Filtering Tags with Regex

Real-world registries have noisy tags. Filter them precisely.

annotations:
  # Only match tags like: v1.2.3, v1.2.3-rc.1
  argocd-image-updater.argoproj.io/app.allow-tags: "regexp:^v[0-9]+\\.[0-9]+\\.[0-9]+(-rc\\.[0-9]+)?$"

  # Ignore pre-release tags in production
  argocd-image-updater.argoproj.io/app.ignore-tags: "regexp:(-alpha|-beta|-rc)"

Without tag filtering, Image Updater might pick up a dev-abc1234 tag pushed by a feature branch build. Always constrain what it can deploy.

Per-Environment Configuration

Different environments need different update strategies. Here's a pattern that works.

Development: Deploy Every Commit

# dev/api-service.yaml
metadata:
  annotations:
    argocd-image-updater.argoproj.io/image-list: api=ghcr.io/org/api
    argocd-image-updater.argoproj.io/api.update-strategy: latest
    argocd-image-updater.argoproj.io/api.allow-tags: "regexp:^main-[a-f0-9]{7}$"
    argocd-image-updater.argoproj.io/write-back-method: git
    argocd-image-updater.argoproj.io/git-branch: deploy/dev

Every commit to main deploys to dev within minutes. The deploy/dev branch keeps dev changes separate from prod manifests.

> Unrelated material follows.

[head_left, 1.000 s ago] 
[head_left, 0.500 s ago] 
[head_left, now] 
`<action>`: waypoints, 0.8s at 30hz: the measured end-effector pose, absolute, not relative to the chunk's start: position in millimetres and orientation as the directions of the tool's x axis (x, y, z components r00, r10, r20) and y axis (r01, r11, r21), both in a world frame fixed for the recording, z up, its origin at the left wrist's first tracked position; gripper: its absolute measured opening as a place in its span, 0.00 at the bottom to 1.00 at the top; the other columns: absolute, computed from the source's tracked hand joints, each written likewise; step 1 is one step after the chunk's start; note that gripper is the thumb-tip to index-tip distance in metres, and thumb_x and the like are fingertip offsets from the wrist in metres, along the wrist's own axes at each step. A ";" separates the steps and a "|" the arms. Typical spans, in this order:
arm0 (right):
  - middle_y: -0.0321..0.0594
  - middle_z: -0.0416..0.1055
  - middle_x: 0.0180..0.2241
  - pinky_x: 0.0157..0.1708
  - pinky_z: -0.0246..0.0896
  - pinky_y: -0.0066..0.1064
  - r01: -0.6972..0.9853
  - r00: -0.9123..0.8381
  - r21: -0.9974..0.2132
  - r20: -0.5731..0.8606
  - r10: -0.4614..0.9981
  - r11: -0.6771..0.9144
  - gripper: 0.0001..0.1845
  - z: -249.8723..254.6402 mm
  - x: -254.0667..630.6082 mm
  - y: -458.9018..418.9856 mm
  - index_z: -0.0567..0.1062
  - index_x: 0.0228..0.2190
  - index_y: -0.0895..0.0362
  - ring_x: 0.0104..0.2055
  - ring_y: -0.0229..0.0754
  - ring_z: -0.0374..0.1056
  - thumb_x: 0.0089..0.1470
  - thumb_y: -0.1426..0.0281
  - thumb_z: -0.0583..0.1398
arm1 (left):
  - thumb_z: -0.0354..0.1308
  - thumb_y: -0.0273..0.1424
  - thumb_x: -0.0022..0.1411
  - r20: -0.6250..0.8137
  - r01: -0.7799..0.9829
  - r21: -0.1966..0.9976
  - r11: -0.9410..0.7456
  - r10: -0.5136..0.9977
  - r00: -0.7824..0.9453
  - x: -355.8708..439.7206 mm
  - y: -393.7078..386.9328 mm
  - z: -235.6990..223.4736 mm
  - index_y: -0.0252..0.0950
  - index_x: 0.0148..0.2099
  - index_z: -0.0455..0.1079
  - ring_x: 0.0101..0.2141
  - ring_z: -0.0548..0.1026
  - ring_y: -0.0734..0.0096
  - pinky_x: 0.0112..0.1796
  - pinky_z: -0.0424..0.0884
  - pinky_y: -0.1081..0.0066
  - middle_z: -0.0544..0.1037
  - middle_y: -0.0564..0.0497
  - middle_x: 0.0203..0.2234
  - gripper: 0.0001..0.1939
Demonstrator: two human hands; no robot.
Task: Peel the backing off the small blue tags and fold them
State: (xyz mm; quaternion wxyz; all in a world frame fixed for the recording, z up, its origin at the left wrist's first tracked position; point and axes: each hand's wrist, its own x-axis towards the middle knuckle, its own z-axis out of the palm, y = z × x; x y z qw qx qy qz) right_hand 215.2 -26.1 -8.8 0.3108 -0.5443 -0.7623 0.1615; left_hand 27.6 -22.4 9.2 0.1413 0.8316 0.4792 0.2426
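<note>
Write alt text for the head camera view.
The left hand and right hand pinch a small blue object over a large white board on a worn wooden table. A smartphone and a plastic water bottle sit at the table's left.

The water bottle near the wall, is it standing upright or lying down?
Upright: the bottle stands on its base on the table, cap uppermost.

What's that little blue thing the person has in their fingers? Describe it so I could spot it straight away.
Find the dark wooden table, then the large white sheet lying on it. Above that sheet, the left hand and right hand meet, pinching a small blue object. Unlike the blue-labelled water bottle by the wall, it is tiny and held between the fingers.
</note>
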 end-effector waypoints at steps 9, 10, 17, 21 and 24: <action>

Staging: Deploy Release Candidates

# staging/api-service.yaml
metadata:
  annotations:
    argocd-image-updater.argoproj.io/image-list: api=ghcr.io/org/api
    argocd-image-updater.argoproj.io/api.update-strategy: semver
    argocd-image-updater.argoproj.io/api.semver-constraint: ">=1.0.0-rc.0"
    argocd-image-updater.argoproj.io/api.allow-tags: "regexp:^v[0-9]+\\.[0-9]+\\.[0-9]+-rc"
    argocd-image-updater.argoproj.io/write-back-method: git
    argocd-image-updater.argoproj.io/git-branch: deploy/staging

Production: Only Stable Releases

# prod/api-service.yaml
metadata:
  annotations:
    argocd-image-updater.argoproj.io/image-list: api=ghcr.io/org/api
    argocd-image-updater.argoproj.io/api.update-strategy: semver
    argocd-image-updater.argoproj.io/api.semver-constraint: ">=1.0.0 <2.0.0"
    argocd-image-updater.argoproj.io/api.ignore-tags: "regexp:(-rc|-alpha|-beta)"
    argocd-image-updater.argoproj.io/write-back-method: git
    argocd-image-updater.argoproj.io/git-branch: deploy/prod

Each environment has its own branch for write-back. This gives you a full Git history of what was deployed where and when.

Helm Values Integration

If your applications use Helm charts, Image Updater can update Helm values instead of Kustomize:

metadata:
  annotations:
    argocd-image-updater.argoproj.io/image-list: api=ghcr.io/org/api
    argocd-image-updater.argoproj.io/api.update-strategy: semver
    argocd-image-updater.argoproj.io/api.helm.image-name: image.repository
    argocd-image-updater.argoproj.io/api.helm.image-tag: image.tag
    argocd-image-updater.argoproj.io/write-back-method: git
    argocd-image-updater.argoproj.io/write-back-target: helmvalues:values.yaml

Image Updater writes the new tag into your values.yaml:

# values.yaml (after Image Updater update)
image:
  repository: ghcr.io/org/api
  tag: v1.5.0

This works with any Helm chart structure. Just point the helm.image-name and helm.image-tag annotations to the correct value paths.

Rollback Strategy

Automated deployments need automated rollbacks. When Image Updater deploys a bad version, you need to recover fast.

Git Revert

Since every image update is a Git commit, rollback is a git revert:

# Find the Image Updater commit
git log --oneline --author="argocd-image-updater" -5

# Revert the bad deployment
git revert abc1234
git push origin deploy/prod

ArgoCD syncs the reverted manifest and rolls back the deployment. Full audit trail in Git.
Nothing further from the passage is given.